*WORK INSTRUCTIONS*
Return the lines below that contain "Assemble".

*GIVEN DATA*
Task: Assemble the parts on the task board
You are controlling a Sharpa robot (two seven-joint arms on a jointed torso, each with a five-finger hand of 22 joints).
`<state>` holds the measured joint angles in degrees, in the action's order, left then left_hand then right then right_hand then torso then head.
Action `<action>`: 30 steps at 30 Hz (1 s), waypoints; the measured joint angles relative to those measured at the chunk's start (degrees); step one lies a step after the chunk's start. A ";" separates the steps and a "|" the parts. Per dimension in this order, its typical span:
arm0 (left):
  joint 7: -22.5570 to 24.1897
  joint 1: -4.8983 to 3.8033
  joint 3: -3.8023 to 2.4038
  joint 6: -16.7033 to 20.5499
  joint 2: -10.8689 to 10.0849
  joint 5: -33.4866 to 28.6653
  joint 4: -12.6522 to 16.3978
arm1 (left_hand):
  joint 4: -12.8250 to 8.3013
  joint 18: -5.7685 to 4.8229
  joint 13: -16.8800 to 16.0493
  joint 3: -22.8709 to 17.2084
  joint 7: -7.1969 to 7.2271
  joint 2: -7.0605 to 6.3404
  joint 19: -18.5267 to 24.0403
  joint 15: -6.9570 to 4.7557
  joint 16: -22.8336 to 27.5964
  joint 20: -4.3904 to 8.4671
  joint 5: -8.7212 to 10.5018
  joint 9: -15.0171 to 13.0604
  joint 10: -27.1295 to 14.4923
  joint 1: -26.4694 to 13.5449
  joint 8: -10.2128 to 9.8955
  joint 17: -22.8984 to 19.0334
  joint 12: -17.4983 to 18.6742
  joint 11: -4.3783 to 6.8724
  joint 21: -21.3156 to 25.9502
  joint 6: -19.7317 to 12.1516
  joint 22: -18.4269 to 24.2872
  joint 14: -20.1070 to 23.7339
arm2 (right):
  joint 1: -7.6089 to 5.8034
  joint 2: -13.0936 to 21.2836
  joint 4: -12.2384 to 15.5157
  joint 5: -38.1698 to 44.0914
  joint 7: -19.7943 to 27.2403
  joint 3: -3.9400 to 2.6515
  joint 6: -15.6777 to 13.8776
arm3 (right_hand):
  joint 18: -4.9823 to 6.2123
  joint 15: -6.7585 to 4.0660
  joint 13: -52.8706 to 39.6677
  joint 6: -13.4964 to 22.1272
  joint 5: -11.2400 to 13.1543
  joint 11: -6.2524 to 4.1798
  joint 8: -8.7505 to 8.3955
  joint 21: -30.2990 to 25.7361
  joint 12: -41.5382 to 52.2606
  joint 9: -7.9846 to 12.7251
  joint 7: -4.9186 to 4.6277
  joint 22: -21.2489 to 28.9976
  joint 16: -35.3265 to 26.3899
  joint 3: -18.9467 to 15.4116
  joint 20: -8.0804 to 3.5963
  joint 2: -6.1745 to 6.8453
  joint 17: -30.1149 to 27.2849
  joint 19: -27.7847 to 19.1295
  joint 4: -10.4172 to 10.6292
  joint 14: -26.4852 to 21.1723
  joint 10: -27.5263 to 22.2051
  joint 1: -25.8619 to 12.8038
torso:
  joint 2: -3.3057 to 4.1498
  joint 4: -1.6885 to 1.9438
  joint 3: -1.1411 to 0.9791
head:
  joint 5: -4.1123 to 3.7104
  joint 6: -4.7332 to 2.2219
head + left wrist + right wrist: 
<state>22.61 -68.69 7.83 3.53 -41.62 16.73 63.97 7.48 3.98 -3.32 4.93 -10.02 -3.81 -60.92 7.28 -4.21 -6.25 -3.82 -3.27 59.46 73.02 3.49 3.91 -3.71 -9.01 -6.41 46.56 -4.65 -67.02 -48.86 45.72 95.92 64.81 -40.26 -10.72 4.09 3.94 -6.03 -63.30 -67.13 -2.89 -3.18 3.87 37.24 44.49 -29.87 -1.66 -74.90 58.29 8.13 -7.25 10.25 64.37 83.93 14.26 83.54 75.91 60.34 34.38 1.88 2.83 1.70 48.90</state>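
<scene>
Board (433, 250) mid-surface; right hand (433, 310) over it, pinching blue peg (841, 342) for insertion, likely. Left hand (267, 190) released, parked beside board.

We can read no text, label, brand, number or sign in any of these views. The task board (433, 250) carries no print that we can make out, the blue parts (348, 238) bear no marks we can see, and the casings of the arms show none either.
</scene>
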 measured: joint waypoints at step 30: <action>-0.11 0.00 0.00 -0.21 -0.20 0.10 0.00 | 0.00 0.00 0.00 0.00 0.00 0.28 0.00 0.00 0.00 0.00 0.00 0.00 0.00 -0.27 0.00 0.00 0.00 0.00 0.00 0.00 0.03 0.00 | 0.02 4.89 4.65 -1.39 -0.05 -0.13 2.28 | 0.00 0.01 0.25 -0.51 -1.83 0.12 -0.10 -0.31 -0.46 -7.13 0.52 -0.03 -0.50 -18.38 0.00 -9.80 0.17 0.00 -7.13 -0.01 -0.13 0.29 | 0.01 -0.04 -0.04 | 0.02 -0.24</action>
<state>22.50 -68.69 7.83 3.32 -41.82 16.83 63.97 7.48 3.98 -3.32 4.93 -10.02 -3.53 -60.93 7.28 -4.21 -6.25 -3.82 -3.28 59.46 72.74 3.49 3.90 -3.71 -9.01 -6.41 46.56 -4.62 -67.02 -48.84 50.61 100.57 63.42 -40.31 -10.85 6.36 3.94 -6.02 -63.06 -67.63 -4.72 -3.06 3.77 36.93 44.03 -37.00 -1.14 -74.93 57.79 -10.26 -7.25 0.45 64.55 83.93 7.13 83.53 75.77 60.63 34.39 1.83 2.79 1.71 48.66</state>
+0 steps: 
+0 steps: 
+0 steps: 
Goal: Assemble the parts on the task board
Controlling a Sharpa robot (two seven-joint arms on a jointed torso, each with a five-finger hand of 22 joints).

*FINISHED TASK*
Task: Assemble the parts on the task board
Goal: Assemble the parts on the task board

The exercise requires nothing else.